Thorarinsdottir, 2010 (30) 37 Acquired fibrinogen deficiency associated with severe bleeding Fibrinogen administration improved coagulation parameters and reduced transfusion requirements.
Bell, 2010 (31) 6 Acquired fibrinogen deficiency associated with obstetric haemorrhage In all cases fibrinogen concentrate led to normalisation of coagulation parameter and to improvement of severe haemorrhage.

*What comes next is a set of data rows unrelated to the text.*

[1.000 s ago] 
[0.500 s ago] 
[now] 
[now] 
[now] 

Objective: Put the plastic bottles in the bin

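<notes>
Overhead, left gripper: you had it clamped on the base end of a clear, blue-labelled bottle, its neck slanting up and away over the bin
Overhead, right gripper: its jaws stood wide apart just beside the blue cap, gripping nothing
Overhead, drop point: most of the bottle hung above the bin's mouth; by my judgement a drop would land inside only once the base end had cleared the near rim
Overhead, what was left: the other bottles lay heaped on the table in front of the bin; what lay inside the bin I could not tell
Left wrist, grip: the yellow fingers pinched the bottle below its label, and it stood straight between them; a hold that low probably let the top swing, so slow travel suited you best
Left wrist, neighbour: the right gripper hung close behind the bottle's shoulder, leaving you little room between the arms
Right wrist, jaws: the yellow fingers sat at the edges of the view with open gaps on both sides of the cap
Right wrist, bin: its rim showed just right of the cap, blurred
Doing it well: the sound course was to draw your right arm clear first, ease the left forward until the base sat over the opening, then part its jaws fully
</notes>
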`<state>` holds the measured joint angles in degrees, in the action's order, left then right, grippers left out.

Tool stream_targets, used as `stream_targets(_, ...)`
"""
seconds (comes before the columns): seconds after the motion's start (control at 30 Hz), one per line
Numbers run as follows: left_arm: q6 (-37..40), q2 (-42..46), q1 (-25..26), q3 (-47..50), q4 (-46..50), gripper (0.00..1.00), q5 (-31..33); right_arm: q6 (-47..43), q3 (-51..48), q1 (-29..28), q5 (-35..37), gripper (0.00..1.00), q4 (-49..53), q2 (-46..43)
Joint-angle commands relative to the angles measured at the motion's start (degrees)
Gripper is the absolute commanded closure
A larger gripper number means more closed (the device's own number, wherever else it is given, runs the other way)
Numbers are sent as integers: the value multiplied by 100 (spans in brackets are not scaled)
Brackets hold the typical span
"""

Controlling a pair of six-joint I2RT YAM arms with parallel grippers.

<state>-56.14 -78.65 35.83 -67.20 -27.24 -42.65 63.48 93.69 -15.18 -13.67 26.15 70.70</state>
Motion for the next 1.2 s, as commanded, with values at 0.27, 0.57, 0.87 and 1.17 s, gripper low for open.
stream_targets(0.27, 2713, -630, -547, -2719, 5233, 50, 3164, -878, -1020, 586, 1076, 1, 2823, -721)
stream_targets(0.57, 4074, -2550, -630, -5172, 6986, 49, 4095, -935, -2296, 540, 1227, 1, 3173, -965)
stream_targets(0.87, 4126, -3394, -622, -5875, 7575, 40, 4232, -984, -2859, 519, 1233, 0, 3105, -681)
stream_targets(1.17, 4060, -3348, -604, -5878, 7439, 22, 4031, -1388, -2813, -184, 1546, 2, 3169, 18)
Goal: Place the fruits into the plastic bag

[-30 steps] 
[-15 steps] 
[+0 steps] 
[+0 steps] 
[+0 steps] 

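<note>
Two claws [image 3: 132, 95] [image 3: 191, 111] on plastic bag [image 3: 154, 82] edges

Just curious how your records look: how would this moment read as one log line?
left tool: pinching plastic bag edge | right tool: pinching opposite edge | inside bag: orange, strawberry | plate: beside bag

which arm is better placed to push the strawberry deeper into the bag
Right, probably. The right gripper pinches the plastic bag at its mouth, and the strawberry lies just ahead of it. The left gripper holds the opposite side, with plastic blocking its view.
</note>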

Abbreviations: DVT=deep venous thrombosis; PCC=prothrombin complex concentrate; CABG=coronary artery bypass graft; AV-AA=aortic valve-ascending aorta; CPB=cardiopulmonary bypass; PK=pharmacokinetics.

Conclusions

Although no comparative studies have been conducted so far, the literature data document that fibrinogen concentrate has several advantages over cryoprecipitate as fibrinogen replacement therapy: its better safety profile with regards to blood-borne pathogen transmission as a result of viral inactivation techniques and its accurate and consistent dosing and rapidity of administration. In addition, although cryoprecipitate is cheaper than fibrinogen concentrate, a recent cost-effective analysis showed that the overall costs (i.e., including compatibility testing, thawing and administration) of cryoprecipitate and fibrinogen concentrate are quite similar21. In conclusion, while there is increasing published evidence documenting the benefit of fibrinogen concentrate as treatment/prophylaxis of bleeding in congenital fibrinogen deficiency, the preliminary results suggesting its potential role in haemorrhagic conditions associated with an acquired hypofibrinogenaemic state need to confirmed by additional prospective phase II/III clinical trials focusing on dosing, efficacy and safety.

Footnotes

Conflict of interest

Massimo Franchini acts as a consultant for CSL Behring and Bayer Healthcare. He has received honoraria from CSL Behring, Bayer Healthcare and Kedrion. Giuseppe Lippi has no conflicts of interest.